Equitación
Fundada en febrero de 1998 por iniciativa de un grupo mixto de profesionales de los ámbitos deportivo y de la medicina, la Fundación Caballo Amigo persigue la difusión de las actividades ecuestres a favor de las personas discapacitadas en España a través de cinco vías: la iniciación y perfeccionamiento de la práctica de la equitación por parte de dicho colectivo, el desarrollo de actividades ecuestres adaptadas con objetivos terapéuticos o deportivos, la formación especializada de mozos de cuadra, herradores, etcétera sobre la especificidad de la monta de las personas con discapacidad, la investigación y promoción del deporte ecuestre adaptado y de la equitación terapéutica, y, por último, la completa asistencia a los familiares y tutores de personas discapacitadas interesadas por la hípica.
Desde su base de operaciones en el Club Hípico Adonay, sito en la población madrileña de Villanueva de la Cañada, y gracias al patrocinio y a la colaboración de entidades como Repsol YPF, Caja Madrid o de la Fundación Luis Vives, Caballo Amigo divide sus actividades en tres categorías: formación, terapia y deporte.
La primera (formación) engloba todos los proyectos de la Fundación en favor de la difusión de la equitación terapéutica en el ámbito académico, e incluye un Curso de Experto Universitario en la materia –coorganizado con la Universidad Complutense, de dos semestres de duración y dirigido a profesionales de los ámbitos de la salud, la educación y el deporte–, y diversas jornadas informativas y conferencias de ámbito nacional e internacional.
Por lo que respecta al área de terapia, ésta se encarga de llevar a la práctica los postulados de la equitación terapéutica, brindando a discapacitados de todo tipo, enfermos neurológicos, colectivos con riesgo de exclusión social o personas con trastornos de conducta o comportamiento la oportunidad de subirse a lomos de un caballo y disfrutar de una experiencia ecuestre bajo supervisión.
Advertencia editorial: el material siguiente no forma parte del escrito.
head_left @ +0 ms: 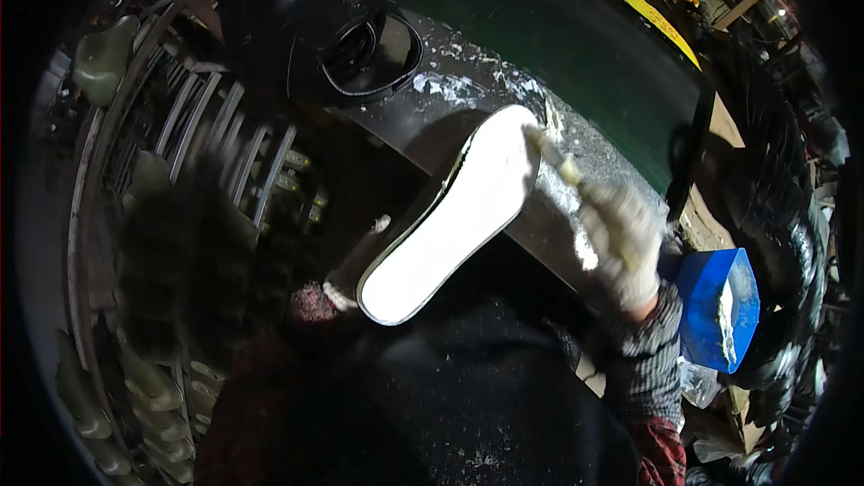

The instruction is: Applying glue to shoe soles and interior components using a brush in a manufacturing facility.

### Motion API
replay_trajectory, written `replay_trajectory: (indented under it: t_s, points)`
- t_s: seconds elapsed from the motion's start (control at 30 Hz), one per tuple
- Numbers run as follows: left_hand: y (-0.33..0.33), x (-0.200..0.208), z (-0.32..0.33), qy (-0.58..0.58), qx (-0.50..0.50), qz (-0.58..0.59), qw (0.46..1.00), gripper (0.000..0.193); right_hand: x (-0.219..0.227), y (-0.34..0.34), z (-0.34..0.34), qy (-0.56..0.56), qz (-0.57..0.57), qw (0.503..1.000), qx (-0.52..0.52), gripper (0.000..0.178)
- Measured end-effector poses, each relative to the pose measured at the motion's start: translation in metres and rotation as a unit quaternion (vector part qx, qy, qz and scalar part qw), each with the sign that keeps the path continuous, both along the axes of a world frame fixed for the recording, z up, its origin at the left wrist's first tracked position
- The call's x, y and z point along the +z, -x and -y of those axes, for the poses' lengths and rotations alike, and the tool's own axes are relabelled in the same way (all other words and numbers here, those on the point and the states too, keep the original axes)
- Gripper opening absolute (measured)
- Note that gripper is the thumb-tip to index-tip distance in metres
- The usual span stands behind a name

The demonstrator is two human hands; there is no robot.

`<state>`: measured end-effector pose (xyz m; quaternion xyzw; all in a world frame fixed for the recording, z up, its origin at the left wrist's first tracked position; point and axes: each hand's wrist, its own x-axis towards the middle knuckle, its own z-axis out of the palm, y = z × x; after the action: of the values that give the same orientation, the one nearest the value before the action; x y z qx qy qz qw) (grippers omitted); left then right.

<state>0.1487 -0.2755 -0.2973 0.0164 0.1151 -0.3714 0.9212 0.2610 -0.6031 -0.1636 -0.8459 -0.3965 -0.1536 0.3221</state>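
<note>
Shoe (450,216): slants across the centre, sole up, toe end reaching over the edge of the desk (594,151), heel end toward the body.
Left grip (340,296): sits at the shoe's left side, by the heel.
Right grip (623,243): sits right of the shoe, brush (562,165) extending to the toe edge.
Panel (558,36): lies behind the toe.
Container (705,310): stands right of the right grip.
Rack (77,216): runs along the far left.

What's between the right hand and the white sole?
A blurred, brush-like tool, held in the right hand, spans the gap to the white sole; the head view shows this.
</note>
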Motion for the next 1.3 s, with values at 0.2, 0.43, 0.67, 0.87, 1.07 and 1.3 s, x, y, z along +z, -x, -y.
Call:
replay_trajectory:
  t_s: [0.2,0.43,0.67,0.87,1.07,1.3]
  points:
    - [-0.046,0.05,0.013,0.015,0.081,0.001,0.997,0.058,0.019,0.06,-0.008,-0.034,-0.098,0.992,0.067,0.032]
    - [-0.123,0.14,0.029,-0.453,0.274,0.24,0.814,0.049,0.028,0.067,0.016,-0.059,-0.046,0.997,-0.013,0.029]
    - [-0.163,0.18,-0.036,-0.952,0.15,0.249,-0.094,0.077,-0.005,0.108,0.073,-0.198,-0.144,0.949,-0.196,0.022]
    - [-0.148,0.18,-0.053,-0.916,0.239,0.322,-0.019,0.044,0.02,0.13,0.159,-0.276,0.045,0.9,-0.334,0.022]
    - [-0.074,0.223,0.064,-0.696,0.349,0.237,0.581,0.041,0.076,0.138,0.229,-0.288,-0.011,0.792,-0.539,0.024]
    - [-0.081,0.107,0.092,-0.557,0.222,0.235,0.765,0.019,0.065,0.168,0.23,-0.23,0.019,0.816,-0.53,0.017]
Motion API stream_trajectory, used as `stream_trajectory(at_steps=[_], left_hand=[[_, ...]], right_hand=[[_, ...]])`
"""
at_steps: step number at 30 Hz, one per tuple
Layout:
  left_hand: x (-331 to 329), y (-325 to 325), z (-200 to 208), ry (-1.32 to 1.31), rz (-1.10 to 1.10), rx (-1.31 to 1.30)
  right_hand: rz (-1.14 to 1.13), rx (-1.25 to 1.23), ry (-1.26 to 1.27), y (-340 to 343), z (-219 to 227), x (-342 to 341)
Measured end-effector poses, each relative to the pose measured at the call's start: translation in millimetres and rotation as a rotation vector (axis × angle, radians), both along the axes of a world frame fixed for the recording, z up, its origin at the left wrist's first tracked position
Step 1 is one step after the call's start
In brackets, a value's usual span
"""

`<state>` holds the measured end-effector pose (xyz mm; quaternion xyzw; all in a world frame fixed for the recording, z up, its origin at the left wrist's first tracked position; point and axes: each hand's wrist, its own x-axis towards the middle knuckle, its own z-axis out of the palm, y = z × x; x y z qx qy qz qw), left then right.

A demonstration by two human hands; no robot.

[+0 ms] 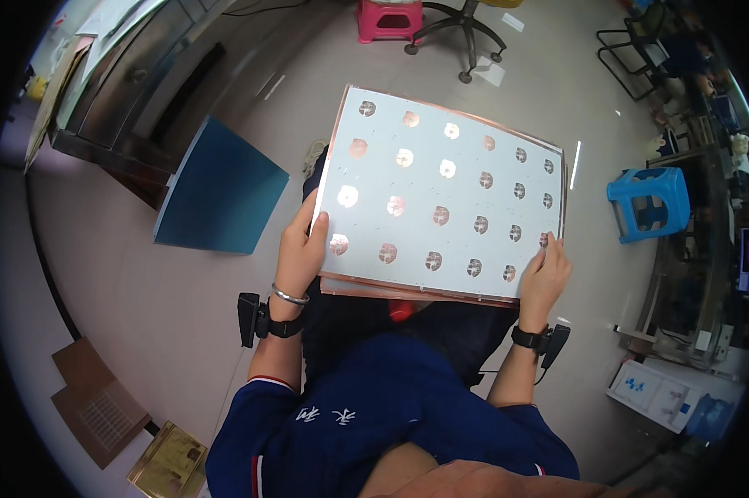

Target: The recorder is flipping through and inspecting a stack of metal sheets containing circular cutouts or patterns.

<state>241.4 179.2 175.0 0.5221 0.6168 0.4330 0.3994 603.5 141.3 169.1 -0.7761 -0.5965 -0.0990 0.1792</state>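
A stack of flat rectangular panels [420, 184] is held in front of my body, over my lap. The top panel is pale white with rows of small round cut-out-like patterns in shiny copper and silver. Copper-coloured edges of lower sheets [374, 288] stick out under its near side. My left hand [301, 245] grips the left edge, thumb on top and fingers hidden beneath. At the near right corner my right hand [545, 278] is closed on the edge, its fingertips lying over the top face.
A dark metal bench [113, 108] with papers stands at the left, with a blue board [221, 191] beside it. A blue stool [650, 203] is at the right, a pink stool [389, 21] far ahead. Flattened cardboard [100, 402] and a gold box [168, 461] are near left.
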Motion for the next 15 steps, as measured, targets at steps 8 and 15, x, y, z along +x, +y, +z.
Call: stream_trajectory(at_steps=[8, 15], left_hand=[[-10.5, -2.3, 10.6, -0.321, -0.028, 0.027], [-30.1, 0.7, -9.5, -0.620, -0.029, 0.024]], right_hand=[[0.006, 0.077, 0.257, 1.1, -9.5, 24.7], [-0.052, 0.132, 1.467, -3.5, 19.9, 48.3]])
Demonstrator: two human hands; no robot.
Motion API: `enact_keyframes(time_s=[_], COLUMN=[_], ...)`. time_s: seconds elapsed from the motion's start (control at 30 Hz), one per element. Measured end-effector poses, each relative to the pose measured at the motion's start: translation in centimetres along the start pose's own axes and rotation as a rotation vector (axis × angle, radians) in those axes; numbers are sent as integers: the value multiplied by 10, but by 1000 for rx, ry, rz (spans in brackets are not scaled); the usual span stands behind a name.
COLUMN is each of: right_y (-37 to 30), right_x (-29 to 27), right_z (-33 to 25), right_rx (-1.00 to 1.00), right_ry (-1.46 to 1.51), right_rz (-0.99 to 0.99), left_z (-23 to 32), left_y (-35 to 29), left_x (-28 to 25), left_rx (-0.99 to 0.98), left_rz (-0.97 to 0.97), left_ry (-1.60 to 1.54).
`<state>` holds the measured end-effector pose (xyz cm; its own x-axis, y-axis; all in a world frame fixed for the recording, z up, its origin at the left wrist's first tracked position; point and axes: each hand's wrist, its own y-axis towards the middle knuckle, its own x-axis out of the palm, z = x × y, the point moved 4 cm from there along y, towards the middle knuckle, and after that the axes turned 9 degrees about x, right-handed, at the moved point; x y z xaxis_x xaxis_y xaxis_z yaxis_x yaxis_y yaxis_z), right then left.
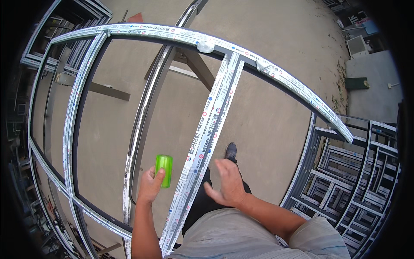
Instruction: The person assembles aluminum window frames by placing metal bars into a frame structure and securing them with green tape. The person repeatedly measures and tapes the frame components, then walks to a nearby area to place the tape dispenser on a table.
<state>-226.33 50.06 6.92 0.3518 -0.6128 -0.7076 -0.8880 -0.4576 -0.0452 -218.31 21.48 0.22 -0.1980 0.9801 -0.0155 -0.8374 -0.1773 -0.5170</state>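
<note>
My left hand (151, 185) is closed round a small, glossy bright green block (164, 171); its exact kind I cannot make out. The thumb lies on its face. Both hold a place over the opening left of a film-wrapped middle bar (203, 138) of a large window frame (146, 31). Right of that bar my right hand (228, 183) hangs in the air, fingers apart and nothing in it. Printed white protective film covers the frame's faces, with dark edges showing. A crumpled whitish scrap (205, 46) sits on the far rail, and loose film (264, 67) sticks up farther right.
Under the frame runs a long metal support rail (144, 108), with a brown metal leg (196, 67) beyond it. Stacked frames (345, 181) stand at the right, more frames (71, 36) at the far left. My shoe (231, 151) rests on the concrete floor (267, 116).
</note>
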Motion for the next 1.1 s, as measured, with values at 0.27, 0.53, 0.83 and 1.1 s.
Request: enact_keyframes(time_s=[0.27, 0.53, 0.83, 1.1], right_y=[46, -3, -36, -1], right_x=[63, -8, 86, 178], right_z=[-59, -23, 71, 68], right_rx=[-230, -67, 194, 298], right_ry=[137, 94, -38, 266], right_rz=[-261, -354, -395, -519], left_z=[32, 32, -108, -157], left_y=[-29, -20, 28, 38], left_x=[26, 30, 41, 53], left_rx=[90, 142, -339, -577], left_rz=[-34, -37, -40, -196], left_ry=[8, -110, -340, -220])
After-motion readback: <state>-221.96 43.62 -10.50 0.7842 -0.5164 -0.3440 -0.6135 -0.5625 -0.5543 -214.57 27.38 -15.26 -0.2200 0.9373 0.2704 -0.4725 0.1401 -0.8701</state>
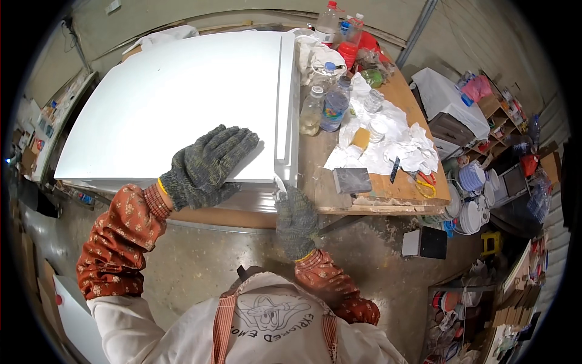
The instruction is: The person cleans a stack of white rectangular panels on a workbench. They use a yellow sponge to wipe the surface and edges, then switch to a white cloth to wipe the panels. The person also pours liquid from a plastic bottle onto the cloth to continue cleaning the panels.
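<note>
Wooden table (388, 193): brown, stained top
Left part: large white box-like piece (176, 103)
Right part: capped plastic bottles (334, 111), crumpled white sheet (394, 124), grey block (352, 181) near the front edge

Got my gloved left hand (209, 165) laid flat on this big white panel (176, 103), right hand (296, 221) down at its near right corner. Wooden bench (318, 164) off to the right's kinda messy: bottles (334, 111), yellow block (361, 139), grey block (352, 181), crumpled white sheets (397, 130).
</note>
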Available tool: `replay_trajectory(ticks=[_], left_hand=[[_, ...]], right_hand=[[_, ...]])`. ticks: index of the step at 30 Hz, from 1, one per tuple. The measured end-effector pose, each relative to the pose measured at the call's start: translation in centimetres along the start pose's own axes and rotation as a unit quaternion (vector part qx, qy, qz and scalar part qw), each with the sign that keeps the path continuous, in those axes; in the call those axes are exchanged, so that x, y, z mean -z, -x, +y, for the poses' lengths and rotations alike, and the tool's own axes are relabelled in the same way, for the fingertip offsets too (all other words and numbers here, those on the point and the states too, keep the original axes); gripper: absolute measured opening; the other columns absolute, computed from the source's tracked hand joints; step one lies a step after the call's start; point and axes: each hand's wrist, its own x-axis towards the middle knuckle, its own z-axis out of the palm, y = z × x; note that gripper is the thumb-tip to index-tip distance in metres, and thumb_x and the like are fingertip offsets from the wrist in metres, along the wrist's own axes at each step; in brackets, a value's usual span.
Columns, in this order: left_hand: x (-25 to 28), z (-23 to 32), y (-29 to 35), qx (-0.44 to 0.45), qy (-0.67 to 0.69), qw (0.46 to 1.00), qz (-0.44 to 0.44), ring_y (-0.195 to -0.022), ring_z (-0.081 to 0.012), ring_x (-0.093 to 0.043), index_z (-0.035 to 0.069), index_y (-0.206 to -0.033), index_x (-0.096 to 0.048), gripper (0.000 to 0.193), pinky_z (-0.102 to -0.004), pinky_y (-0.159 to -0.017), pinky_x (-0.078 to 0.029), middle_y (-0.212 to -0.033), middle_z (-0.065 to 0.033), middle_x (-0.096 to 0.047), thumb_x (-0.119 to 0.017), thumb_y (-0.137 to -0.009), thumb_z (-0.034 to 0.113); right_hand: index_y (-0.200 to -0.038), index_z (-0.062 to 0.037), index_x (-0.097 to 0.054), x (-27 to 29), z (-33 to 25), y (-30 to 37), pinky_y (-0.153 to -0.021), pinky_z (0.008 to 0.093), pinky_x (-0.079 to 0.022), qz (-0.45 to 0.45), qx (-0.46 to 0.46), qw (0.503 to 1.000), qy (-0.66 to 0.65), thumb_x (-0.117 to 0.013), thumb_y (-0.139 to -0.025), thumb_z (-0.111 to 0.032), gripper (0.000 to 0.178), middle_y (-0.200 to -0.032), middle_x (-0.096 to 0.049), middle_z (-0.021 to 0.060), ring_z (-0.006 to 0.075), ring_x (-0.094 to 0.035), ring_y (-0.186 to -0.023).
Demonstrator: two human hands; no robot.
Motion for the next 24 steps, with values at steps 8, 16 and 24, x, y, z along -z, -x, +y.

En palabras de la propia Fundación, «la terapia asistida por caballos actúa sobre la globalidad de la persona, aprovechando tanto la capacidad de empatía y de relación del animal, (…) como las características físicas y de movimiento de su cuerpo. El caballo se desplaza rítmicamente en los tres ejes del espacio, y dicho movimiento rítmico ayuda en el tratamiento y rehabilitación de las personas afectadas por diferentes trastornos motores. Igualmente, la afectividad del caballo se utiliza para mejorar trastornos de la personalidad, trastornos sensitivos y trastornos cognitivos».
Por último, el área de deporte de la Fundación es la continuación lógica de la terapia para aquellos beneficiarios de la misma con unas aptitudes de monta especiales, y favorece su integración en el ámbito de la equitación adaptada mediante la colaboración con Federaciones nacionales e internacionales o con el Comité Ecuestre Paralímpico Internacional.
Esta triple actividad es posible gracias al patronato de la Fundación, integrado por un presidente, un vicepresidente, un tesorero, un secretario y una vocal, y también a su cuerpo de voluntarios, a quienes la entidad brinda una completa formación ecuestre y sobre discapacidad, además de concienciarles sobre la importancia de los objetivos de Caballo Amigo por medio de jornadas informativas, charlas y seminarios. Desde la página web de la Fundación puede cumplimentarse un formulario para los interesados en desempeñar esta clase de voluntariado.